EXERCISE DIRECTIONS
Only one stretch of the data below is wanted: the lines starting at the one with "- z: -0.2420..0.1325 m" and ending at the one with "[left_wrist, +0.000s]", both included, given again exactly.

DATA SECTION
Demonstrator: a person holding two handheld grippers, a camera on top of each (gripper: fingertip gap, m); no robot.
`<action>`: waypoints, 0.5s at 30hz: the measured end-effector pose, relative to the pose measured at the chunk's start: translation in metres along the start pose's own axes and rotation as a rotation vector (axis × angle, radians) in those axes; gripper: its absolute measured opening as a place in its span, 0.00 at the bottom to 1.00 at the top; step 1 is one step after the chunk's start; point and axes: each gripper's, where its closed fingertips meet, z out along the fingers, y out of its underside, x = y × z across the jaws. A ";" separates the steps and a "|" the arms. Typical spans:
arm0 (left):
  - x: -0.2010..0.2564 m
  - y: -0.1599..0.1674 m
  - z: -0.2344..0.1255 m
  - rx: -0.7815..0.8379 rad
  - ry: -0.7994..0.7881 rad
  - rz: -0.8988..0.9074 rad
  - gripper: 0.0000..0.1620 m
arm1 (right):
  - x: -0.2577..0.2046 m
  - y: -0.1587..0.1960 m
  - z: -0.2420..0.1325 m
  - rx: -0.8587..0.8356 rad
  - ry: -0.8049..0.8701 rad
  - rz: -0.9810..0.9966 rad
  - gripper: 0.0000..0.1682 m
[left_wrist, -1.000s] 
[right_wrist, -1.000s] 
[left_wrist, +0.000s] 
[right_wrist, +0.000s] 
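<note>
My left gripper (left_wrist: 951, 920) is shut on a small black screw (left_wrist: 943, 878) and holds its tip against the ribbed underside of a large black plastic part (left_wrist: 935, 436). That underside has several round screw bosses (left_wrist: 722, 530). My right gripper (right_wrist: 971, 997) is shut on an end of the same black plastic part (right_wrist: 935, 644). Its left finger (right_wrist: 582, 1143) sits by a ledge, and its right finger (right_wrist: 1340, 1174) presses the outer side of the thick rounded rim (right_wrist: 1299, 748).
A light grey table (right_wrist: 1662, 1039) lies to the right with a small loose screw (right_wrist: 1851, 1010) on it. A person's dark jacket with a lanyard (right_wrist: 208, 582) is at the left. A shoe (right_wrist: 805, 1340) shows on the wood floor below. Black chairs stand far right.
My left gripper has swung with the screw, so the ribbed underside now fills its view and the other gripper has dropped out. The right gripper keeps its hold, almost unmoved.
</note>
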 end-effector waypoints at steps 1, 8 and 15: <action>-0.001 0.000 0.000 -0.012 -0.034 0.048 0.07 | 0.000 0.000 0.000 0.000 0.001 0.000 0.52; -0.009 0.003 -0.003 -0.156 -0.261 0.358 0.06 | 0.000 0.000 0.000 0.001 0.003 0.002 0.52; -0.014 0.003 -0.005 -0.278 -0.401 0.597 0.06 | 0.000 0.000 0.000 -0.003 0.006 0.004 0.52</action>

WRITTEN REPLY
  - z: -0.2420..0.1325 m
  - rx: -0.8587..0.8356 rad
  - ry: -0.8049..0.8701 rad
  - rz: -0.9810..0.9966 rad
  - gripper: 0.0000..0.1682 m
[left_wrist, -1.000s] 
[right_wrist, -1.000s] 
[left_wrist, +0.000s] 

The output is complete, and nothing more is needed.